[NLP] Four Ways to Tokenize Chinese Documents

With some empirical evidence in support of sub-word segmentation techniques

Ceshine Lee
Sep 27, 2018 · 7 min read

tl;dr — If you’re starting a new Chinese NLP project, use SentencePiece to do the tokenization (you can choose to do word segmentation before that). Use the unigram language model algorithm unless you’re really short on computing resources, especially when predicting (in that case, use byte pair encoding algorithm).

This is a follow-up of a previous post about the ongoing Chinese NLP project. It’s sort of a monthly update of the project progress.

Again, the tokenization techniques introduced here can also be applied to other languages that do not use space to separate words.
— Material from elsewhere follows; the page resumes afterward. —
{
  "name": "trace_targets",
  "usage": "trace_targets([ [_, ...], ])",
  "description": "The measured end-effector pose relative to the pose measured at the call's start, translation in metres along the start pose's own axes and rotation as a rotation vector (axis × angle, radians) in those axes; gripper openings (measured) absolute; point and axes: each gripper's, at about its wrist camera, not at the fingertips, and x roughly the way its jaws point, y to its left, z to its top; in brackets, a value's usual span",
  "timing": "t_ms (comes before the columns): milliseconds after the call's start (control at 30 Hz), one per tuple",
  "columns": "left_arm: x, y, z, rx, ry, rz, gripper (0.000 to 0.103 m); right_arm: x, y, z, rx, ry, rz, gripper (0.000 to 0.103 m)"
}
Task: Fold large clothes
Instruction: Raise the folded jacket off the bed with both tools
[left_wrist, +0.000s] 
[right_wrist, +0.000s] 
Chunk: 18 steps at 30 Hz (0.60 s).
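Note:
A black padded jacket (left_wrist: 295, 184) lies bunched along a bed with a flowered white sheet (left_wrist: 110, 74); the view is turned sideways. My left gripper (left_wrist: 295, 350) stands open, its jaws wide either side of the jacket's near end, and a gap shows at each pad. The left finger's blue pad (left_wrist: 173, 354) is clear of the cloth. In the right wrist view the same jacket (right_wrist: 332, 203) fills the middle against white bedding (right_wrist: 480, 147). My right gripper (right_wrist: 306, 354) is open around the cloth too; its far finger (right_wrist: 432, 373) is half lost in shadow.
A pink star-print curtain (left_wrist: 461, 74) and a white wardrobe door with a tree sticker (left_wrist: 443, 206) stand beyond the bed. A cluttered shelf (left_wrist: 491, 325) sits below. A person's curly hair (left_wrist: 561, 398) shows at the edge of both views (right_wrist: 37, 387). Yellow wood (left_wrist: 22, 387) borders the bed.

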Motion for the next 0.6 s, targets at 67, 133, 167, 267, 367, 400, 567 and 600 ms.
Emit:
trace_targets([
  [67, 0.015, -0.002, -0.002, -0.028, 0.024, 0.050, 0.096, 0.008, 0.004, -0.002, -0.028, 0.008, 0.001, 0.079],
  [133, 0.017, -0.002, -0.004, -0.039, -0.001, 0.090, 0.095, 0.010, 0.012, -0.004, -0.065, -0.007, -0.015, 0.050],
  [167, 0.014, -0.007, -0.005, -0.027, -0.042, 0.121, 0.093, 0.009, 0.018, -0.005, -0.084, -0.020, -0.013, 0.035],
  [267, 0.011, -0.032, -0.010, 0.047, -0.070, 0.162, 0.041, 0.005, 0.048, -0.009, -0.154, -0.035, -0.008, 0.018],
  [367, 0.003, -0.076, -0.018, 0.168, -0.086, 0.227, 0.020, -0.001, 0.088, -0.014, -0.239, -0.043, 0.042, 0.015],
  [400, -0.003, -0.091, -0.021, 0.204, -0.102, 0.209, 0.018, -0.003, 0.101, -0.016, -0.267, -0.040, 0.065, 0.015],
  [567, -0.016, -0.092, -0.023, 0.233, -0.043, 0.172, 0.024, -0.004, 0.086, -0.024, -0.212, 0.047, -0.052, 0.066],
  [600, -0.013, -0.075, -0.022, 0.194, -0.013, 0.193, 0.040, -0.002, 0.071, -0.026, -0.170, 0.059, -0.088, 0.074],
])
However, the experiment results of this Chinese dataset does not necessary extends to other language, so you might want to do your own experiments. We’ll probably provide an easier interface to train and compare different technique in this project later.

Let’s cut to the chase and show you the experiment results first. Don’t worry if you feel confused by this. You can skip this section and come back later.

(20181118 Correction: The metric used final two columns was actually MSE instead of RMSE.)

The results came from sentiment analysis models trained with a quite noisy dataset (introduced in the previous post). This is only one dataset, so please take it with a grain of salt.

Character-level models and word-level models are clearly underperforming comparing to the sub-word models (BPE and unigram). The unigram language model technique is only slight better than the byte pair encoding (BPE) technique (the difference between these two can probably be explained by noise).

Sub-word segmentation was done deterministically. So we did not utilize one of the unigram technique’s strengths — sub-word regularization.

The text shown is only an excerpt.